Task requirements
Write out again, exactly as they appear, the lines from the start of the data below through the line with "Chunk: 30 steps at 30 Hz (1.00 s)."; no pictures.

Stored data
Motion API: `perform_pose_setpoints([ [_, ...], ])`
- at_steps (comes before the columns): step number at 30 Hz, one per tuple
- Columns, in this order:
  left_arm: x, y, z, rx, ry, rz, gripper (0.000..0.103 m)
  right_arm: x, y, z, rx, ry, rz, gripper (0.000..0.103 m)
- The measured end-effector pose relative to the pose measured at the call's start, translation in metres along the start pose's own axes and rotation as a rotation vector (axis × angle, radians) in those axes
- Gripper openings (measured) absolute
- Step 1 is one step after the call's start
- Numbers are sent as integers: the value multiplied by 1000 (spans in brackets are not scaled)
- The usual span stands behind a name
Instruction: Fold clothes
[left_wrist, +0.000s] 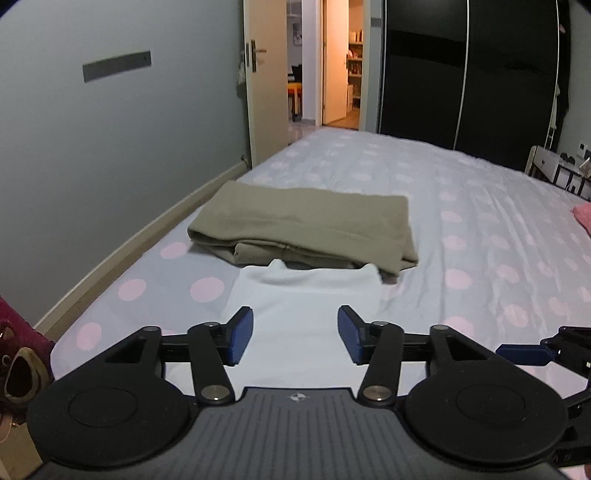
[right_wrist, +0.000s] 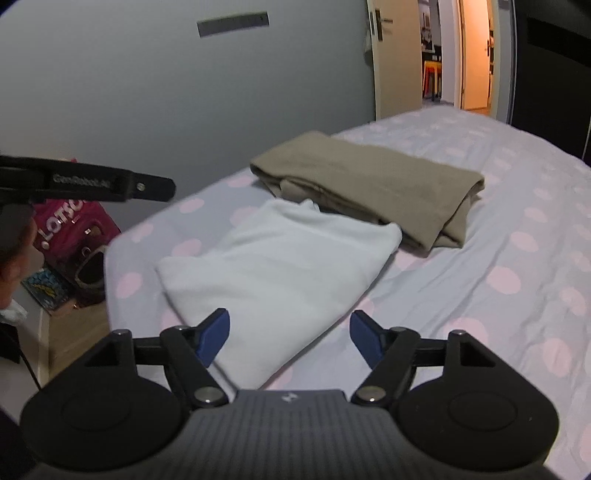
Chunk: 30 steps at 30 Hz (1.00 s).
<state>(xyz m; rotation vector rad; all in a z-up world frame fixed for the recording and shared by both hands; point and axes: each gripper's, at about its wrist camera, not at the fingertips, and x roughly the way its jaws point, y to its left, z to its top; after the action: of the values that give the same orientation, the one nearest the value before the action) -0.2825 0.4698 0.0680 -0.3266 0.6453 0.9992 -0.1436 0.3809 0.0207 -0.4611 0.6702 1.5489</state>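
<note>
One bed (left_wrist: 461, 206) carries two folded garments: a khaki garment (left_wrist: 303, 225) and, touching it at six o'clock, a smaller white garment (left_wrist: 306, 306). Two grippers, the left gripper (left_wrist: 295, 334) and right gripper (right_wrist: 290, 336), hover spread, pinching nothing.

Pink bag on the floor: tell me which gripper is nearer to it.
Left. The left gripper hangs by the bed's edge just above the pink bag; the right gripper is further over the bed, above the white garment.
</note>
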Motion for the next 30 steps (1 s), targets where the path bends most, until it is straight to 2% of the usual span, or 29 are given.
perform_pose_setpoints([
  [6, -37, -48, -40, 15, -48, 55, 66, -58, 12, -26, -41, -18, -37, 75],
  [8, -48, -64, -57, 18, -70, 71, 66, -72, 12, -41, -53, -32, -60, 77],
  [11, -56, -73, -86, -70, -59, 38, 66, -88, 12, -68, -72, -43, -96, 78],
  [13, -56, -76, -105, -125, -24, 41, 67, -95, 12, -87, -75, -46, -116, 81],
  [16, -52, -83, -131, -139, 14, 79, 67, -101, 11, -112, -50, -44, -126, 81],
  [22, -42, -92, -166, -144, 85, 88, 66, -90, 14, -138, -18, -2, -136, 81],
  [30, -32, -92, -188, -140, 129, 86, 66, -75, 17, -159, -8, 31, -121, 81],
])
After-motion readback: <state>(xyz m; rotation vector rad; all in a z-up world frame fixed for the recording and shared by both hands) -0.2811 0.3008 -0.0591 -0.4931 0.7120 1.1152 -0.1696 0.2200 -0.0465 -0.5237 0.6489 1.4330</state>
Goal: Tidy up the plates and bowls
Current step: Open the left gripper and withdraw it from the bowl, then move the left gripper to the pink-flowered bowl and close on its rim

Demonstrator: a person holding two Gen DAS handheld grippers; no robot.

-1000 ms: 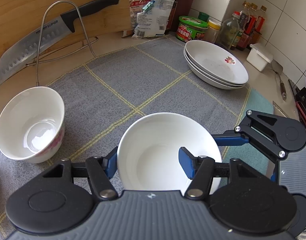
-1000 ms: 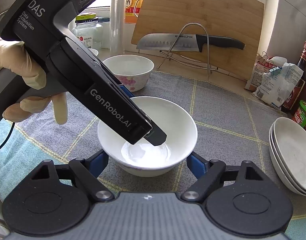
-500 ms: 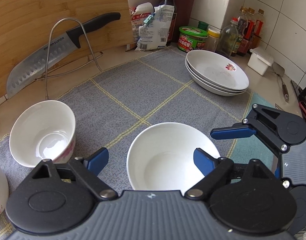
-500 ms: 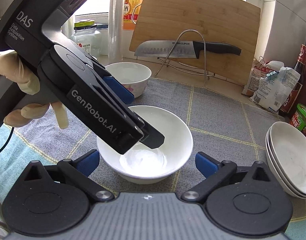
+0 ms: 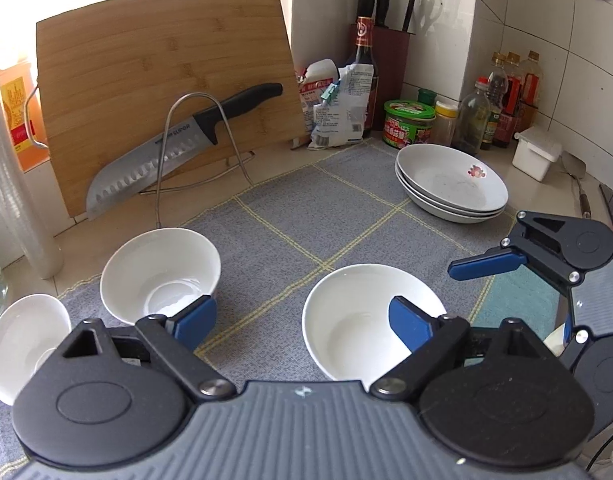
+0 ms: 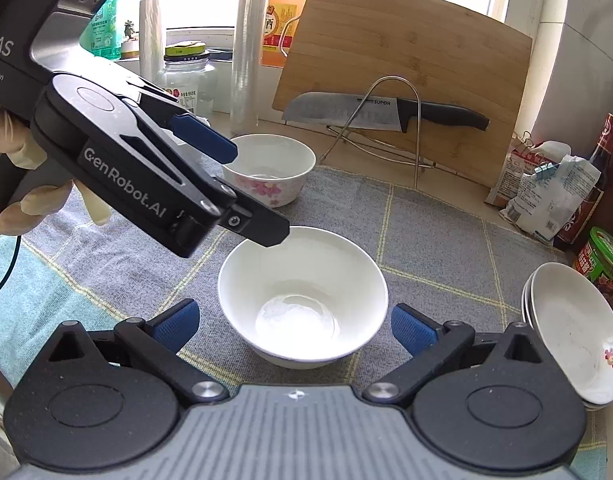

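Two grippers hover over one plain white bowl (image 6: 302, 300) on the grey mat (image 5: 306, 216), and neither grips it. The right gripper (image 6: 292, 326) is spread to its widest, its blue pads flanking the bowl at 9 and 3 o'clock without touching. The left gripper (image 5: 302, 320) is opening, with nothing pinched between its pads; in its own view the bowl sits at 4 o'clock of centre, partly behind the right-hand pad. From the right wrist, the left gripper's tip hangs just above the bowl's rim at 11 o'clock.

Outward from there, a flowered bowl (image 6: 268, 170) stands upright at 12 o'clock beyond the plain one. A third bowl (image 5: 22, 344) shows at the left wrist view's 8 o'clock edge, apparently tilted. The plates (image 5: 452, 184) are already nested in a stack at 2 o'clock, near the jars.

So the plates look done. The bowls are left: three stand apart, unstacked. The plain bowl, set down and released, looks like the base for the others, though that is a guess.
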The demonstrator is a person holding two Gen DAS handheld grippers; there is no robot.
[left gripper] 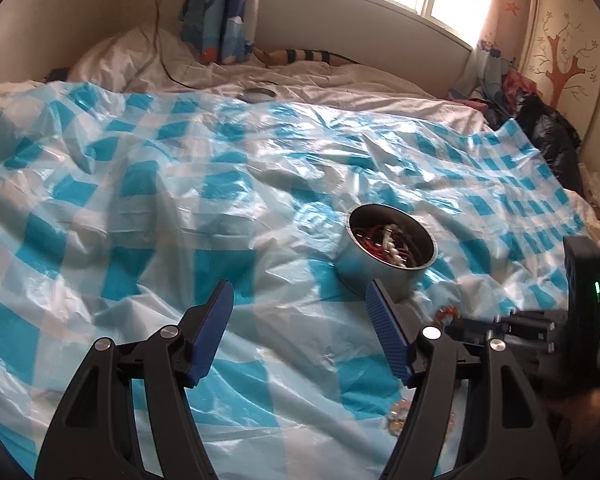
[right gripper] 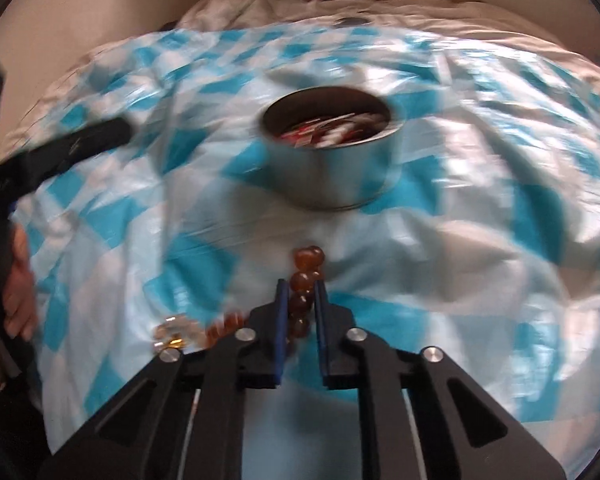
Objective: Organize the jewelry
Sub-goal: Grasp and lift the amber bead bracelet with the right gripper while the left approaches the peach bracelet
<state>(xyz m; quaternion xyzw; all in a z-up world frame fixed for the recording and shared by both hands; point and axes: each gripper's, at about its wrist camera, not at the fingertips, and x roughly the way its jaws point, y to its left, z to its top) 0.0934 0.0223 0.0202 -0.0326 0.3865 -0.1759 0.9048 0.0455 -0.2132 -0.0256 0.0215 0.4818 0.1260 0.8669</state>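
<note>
1. Beads: an amber bracelet (right gripper: 306, 280) sits clamped in the right gripper (right gripper: 302, 286), just short of the tin (right gripper: 332, 176).
2. Left gripper (left gripper: 300, 300) hangs spread wide, empty.
3. Likely light, floppy, slippery; pinch across the strand.

The left claw (left gripper: 300, 304) hung with its blue-padded fingers (left gripper: 216, 320) spread wide and nothing between them. The right claw (right gripper: 301, 294) had its fingers (right gripper: 283, 304) drawn close together, pinched on a strand of amber beads (right gripper: 306, 280) that rose just past the tips. A bare hand (right gripper: 18, 300) showed far left of it.
</note>
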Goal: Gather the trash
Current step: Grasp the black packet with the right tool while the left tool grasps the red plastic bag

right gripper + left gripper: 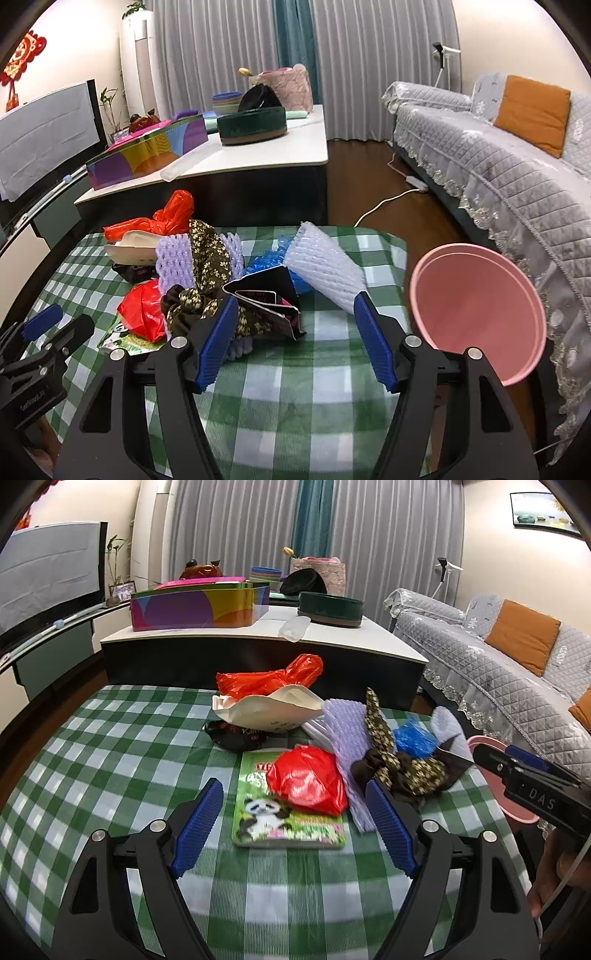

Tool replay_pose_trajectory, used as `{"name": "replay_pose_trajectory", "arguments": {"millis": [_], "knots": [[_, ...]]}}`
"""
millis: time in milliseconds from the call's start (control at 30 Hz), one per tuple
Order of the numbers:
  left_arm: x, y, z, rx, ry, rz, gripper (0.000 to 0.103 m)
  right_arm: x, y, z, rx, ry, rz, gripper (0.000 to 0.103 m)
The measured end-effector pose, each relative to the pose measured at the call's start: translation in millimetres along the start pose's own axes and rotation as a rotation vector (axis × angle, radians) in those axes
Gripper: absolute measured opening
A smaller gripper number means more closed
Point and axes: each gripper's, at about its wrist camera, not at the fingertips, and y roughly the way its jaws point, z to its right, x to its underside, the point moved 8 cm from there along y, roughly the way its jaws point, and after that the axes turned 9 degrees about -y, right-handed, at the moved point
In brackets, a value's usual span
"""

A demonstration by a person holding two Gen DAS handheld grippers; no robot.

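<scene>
A heap of trash lies on the green checked cloth [122, 746]. My left gripper [293, 794] is open, and a crumpled red bag [306, 779] on a panda packet [280, 823] lies between its blue pads [199, 823] without touching them. My right gripper [295, 299] is also open around a black wrapper [269, 295]. Its left pad [218, 339] is close to the wrapper and to a floral cloth [207, 258]. A white foam net [325, 266] lies just beyond its right fingertip. A pink bin [480, 314] stands tilted at the table's right edge.
Further back in the heap are a purple foam net [343, 720], a blue bag [413, 738], a white paper bag [269, 709] and an orange-red bag [269, 679]. Behind stands a low table [258, 158] with boxes. A grey sofa [498, 166] runs along the right.
</scene>
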Motion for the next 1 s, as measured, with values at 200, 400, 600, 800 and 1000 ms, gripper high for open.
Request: {"name": "replay_pose_trajectory", "arguments": {"millis": [200,400,600,800,1000], "knots": [[-7,28,-5,-0.015,-0.014,-0.029,0.077,1,26,-5,-0.049,-0.007,-0.036,0.059],[-6,61,-8,-0.028,-0.035,-0.110,0.077,7,37,-11,-0.098,-0.027,-0.065,0.050],[5,78,-11,-0.020,-0.065,-0.190,0.077,10,44,-15,-0.141,-0.031,-0.086,0.025],[12,84,-8,0.010,-0.073,-0.231,0.072,9,42,-25,-0.174,-0.056,-0.079,0.008],[13,81,-1,0.041,-0.058,-0.233,0.052,4,32,-30,-0.190,-0.079,-0.048,0.002]]}}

Response box
Motion API: `perform_pose_setpoints([ [_, ...], ])`
- at_steps (comes before the columns): step number at 30 Hz, one per tuple
- Columns, in this order:
  left_arm: x, y, z, rx, ry, rz, gripper (0.000..0.103 m)
  right_arm: x, y, z, rx, ry, rz, gripper (0.000..0.103 m)
- The measured end-effector pose relative to the pose measured at the call's start, translation in metres along the start pose's own axes and rotation as a rotation vector (axis × angle, radians) in those axes
- Gripper openings (measured) absolute
- Step 1 is one step after the call's start
- Numbers are sent as integers: the value multiplied by 1000 (spans in brackets are not scaled)
- The usual span stands behind a name
Instruction: Fold clothes
[left_wrist, +0.000s] 
[right_wrist, +0.000s] 
Chunk: 30 steps at 30 Hz (1.00 s).

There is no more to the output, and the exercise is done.